◆ Your assignment ◆
Write out the listing exactly, dropping any picture it contains.
──────── Input data ────────
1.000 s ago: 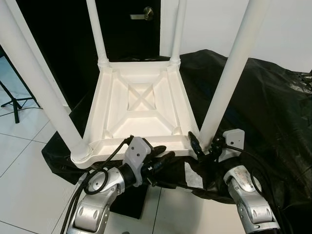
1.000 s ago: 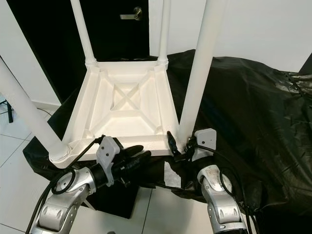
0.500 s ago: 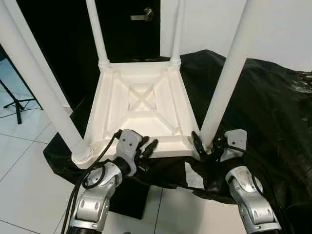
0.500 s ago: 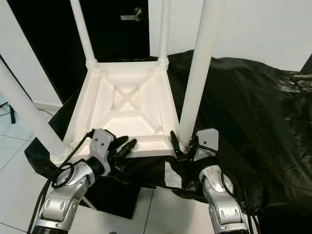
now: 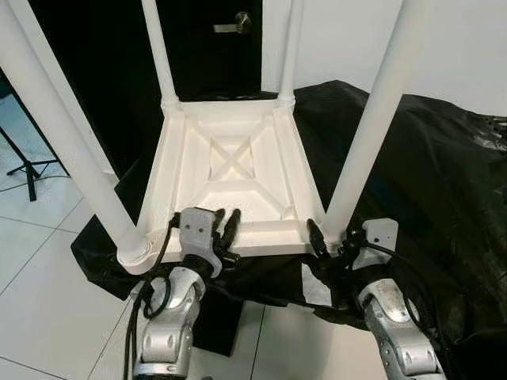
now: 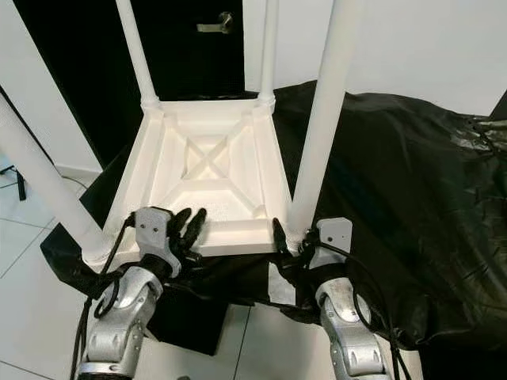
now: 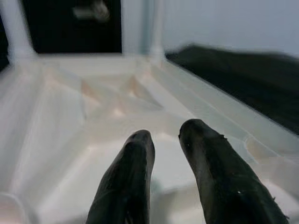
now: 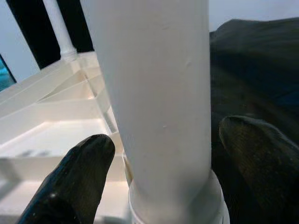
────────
◆ Answer space ◆
1.000 s ago: 
1.000 s ago: 
0.500 s ago: 
0.500 s ago: 
now: 
now: 
now: 
now: 

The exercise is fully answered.